Registry of Motor Vehicles Clerk Pleads Guilty, Sentenced to Jail for Accepting Bribes to Alter Driver's Licenses and Produce New Identities
In November 2009, Massachusetts State Police assigned to the Attorney General's Office began an investigation after Siddiqui's activities were discovered and reported by the Massachusetts State Police Compliance Unit and RMV Auditors. Siddiqui worked as a clerk at the Watertown and Framingham branches of the RMV. While working at these branches, Siddiqui would perform fraudulent license transactions for a fee. Investigators discovered that Siddiqui would change the photo, and other identifying information, of an unknowing person's valid Massachusetts driver's license to the photo and address of his paying "customer." The person at the window was given a valid Massachusetts Driver's License in the new name. Siddiqui created at least ten fraudulent driver's licenses.
On January 14, 2010, Massachusetts State Police assigned to the Attorney General's Office arrested Siddiqui at the RMV branch in Watertown. Following his arrest, Siddiqui was transported to Framingham District Court where he was arraigned, pled not guilty and was subsequently released on bail.
On February 18, 2010, a Middlesex Grand Jury returned indictments against Siddiqui. He was arraigned on February 26, 2010, in Middlesex Superior Court where he entered a plea of not guilty . Today, Siddiqui pled guilty to all charges and was sentenced.
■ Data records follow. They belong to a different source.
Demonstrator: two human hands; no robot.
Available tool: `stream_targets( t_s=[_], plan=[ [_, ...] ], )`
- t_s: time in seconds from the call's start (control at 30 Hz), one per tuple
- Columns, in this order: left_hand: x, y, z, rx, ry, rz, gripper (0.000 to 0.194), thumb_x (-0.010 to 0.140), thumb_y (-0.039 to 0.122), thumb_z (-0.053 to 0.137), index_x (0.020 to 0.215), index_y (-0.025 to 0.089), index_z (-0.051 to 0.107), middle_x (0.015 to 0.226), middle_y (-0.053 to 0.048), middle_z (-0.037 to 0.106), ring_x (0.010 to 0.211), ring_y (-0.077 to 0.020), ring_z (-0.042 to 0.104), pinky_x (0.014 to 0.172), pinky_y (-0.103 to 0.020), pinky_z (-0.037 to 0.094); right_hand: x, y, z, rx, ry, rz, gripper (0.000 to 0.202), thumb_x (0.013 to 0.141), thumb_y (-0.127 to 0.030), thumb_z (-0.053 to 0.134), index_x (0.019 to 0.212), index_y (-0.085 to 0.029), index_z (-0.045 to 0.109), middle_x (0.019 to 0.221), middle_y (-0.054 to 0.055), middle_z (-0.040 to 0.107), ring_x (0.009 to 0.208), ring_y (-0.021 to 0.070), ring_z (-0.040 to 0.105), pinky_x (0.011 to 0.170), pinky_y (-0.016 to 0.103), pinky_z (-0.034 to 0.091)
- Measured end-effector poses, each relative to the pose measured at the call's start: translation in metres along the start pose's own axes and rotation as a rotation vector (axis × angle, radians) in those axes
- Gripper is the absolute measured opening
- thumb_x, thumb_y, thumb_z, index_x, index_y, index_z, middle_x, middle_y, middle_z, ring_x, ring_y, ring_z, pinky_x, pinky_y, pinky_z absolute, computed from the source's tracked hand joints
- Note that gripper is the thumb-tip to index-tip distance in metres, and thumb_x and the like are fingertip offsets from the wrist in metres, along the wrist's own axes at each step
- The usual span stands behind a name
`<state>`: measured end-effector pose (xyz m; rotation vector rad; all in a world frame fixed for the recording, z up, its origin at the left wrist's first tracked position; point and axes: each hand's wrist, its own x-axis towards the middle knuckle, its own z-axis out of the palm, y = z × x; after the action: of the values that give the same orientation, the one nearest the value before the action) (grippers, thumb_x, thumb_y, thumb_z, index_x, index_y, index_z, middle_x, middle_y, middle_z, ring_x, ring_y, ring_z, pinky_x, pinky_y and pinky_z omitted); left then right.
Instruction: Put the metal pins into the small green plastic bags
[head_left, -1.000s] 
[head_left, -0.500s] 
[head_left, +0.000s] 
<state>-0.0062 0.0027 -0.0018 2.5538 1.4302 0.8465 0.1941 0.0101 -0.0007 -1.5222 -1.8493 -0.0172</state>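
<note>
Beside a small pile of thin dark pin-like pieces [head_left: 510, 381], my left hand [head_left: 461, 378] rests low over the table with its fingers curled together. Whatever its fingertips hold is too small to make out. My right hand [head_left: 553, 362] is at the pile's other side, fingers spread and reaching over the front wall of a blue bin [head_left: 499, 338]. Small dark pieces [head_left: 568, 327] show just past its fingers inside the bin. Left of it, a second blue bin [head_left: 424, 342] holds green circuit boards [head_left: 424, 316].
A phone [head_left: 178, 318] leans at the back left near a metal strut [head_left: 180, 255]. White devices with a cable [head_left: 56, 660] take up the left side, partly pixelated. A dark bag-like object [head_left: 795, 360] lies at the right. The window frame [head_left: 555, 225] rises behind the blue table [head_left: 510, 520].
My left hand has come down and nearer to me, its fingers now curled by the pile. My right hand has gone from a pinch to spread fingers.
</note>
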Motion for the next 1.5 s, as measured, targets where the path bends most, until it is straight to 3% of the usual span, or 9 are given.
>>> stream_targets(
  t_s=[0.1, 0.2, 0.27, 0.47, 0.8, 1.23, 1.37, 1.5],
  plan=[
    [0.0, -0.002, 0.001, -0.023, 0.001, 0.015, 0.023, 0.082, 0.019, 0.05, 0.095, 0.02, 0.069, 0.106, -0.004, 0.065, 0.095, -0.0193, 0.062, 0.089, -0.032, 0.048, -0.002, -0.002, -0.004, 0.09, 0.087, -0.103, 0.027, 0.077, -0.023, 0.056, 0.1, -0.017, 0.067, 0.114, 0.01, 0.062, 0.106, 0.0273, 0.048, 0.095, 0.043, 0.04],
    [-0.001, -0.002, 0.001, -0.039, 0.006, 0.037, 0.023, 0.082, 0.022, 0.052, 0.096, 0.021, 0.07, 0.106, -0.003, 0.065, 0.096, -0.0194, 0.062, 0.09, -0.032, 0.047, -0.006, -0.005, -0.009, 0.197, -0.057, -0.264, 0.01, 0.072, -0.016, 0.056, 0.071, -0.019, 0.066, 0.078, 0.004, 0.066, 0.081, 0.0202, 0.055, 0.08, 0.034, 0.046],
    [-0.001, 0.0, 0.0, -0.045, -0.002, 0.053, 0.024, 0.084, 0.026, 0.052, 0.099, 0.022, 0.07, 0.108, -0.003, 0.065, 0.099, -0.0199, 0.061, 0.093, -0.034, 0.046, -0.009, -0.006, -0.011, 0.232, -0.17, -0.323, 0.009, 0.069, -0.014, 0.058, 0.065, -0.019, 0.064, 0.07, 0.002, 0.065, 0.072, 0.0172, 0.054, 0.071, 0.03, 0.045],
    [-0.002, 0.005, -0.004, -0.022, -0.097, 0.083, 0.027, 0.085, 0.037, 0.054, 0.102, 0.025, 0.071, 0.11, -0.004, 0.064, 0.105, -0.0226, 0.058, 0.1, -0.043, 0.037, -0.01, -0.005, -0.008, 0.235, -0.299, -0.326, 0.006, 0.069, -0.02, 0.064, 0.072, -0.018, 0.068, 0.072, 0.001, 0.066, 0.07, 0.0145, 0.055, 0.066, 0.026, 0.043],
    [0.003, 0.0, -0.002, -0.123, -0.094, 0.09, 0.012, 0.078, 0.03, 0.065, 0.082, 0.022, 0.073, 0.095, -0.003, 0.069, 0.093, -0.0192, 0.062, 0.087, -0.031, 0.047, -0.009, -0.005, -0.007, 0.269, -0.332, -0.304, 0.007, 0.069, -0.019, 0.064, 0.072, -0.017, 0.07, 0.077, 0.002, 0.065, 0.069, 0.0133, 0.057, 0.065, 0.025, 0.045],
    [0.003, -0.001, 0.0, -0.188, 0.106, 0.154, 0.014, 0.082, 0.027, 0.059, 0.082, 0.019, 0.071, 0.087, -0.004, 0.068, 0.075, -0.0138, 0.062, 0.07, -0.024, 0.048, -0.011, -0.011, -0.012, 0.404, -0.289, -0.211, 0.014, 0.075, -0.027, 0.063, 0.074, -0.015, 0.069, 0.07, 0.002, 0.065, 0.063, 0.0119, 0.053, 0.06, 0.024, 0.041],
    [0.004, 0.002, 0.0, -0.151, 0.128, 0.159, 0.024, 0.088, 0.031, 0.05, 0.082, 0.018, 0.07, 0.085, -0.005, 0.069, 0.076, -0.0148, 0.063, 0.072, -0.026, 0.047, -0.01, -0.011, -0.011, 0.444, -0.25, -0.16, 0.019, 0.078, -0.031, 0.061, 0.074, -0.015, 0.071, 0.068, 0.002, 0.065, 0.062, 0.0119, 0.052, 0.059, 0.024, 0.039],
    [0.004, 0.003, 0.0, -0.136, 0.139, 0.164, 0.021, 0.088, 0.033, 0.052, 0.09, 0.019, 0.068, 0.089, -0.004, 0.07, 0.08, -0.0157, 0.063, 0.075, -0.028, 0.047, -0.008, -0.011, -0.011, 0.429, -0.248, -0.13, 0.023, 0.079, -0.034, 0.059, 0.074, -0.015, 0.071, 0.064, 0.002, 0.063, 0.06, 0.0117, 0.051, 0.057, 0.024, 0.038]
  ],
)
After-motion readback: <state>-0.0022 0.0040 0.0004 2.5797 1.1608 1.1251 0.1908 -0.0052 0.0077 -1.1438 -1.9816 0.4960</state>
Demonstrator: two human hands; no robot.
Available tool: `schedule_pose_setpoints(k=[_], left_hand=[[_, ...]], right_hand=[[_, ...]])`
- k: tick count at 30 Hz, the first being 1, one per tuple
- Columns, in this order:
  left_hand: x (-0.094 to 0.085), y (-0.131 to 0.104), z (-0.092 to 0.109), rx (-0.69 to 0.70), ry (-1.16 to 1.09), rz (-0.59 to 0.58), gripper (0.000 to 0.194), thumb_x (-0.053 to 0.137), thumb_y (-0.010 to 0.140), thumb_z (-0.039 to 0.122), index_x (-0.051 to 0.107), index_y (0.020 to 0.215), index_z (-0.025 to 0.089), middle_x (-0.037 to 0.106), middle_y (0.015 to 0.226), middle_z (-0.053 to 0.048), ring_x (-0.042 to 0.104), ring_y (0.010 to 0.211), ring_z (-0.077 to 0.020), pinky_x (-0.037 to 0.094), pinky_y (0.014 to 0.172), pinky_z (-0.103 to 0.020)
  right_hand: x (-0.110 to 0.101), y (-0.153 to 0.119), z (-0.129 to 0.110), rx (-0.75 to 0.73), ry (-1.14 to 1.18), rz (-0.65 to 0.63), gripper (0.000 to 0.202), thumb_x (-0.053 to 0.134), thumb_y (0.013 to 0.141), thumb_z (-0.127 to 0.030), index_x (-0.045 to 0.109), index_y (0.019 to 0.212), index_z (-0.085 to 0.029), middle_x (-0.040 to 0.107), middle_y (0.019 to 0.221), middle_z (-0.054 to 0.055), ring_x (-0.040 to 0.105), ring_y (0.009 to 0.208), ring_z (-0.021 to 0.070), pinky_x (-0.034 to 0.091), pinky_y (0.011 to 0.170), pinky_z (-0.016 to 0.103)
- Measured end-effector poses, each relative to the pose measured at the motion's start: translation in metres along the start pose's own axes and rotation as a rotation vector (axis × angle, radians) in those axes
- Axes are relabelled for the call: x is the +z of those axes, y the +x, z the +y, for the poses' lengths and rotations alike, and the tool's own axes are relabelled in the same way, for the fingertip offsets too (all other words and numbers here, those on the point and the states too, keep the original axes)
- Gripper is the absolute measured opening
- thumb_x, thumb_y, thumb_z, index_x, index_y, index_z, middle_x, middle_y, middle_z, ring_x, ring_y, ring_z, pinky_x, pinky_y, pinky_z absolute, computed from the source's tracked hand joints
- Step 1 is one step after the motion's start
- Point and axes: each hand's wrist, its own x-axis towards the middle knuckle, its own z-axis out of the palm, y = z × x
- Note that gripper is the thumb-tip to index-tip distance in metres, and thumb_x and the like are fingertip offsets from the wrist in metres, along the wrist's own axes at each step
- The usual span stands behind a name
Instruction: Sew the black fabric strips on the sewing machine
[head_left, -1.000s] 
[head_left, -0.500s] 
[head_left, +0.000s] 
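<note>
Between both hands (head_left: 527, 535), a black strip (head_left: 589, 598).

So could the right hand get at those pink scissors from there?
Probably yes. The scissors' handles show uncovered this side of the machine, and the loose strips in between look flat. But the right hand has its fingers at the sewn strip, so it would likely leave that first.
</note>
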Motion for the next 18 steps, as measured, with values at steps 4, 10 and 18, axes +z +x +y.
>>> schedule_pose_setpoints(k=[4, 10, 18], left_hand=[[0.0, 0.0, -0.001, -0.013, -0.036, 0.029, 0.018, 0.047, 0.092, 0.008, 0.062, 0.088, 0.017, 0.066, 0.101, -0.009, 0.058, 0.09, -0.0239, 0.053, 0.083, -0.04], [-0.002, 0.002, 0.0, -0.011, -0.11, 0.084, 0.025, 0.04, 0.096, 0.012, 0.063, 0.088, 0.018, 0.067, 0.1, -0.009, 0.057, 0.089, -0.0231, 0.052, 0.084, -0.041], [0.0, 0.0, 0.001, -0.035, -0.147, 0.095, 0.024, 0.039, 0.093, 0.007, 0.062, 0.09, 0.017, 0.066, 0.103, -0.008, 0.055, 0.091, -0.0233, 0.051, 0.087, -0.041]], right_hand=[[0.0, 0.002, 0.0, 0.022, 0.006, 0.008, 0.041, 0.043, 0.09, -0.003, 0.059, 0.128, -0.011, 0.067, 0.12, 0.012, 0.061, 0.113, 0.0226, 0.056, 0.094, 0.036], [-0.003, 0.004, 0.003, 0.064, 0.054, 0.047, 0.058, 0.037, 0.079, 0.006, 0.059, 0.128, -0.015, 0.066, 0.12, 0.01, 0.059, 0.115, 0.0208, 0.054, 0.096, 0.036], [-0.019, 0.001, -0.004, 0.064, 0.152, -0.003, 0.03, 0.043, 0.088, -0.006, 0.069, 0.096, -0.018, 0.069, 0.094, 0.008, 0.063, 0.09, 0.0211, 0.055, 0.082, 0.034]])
The case was prosecuted by Assistant Attorneys General Marc Jones and Marina Moriarty, of Attorney General Martha Coakley's Corruption and Fraud Division, and was investigated by Massachusetts State Police assigned to the Attorney General's Office. The Massachusetts State Police Compliance Unit and the Registry of Motor Vehicles Auditors uncovered the scheme and also assisted with the investigation.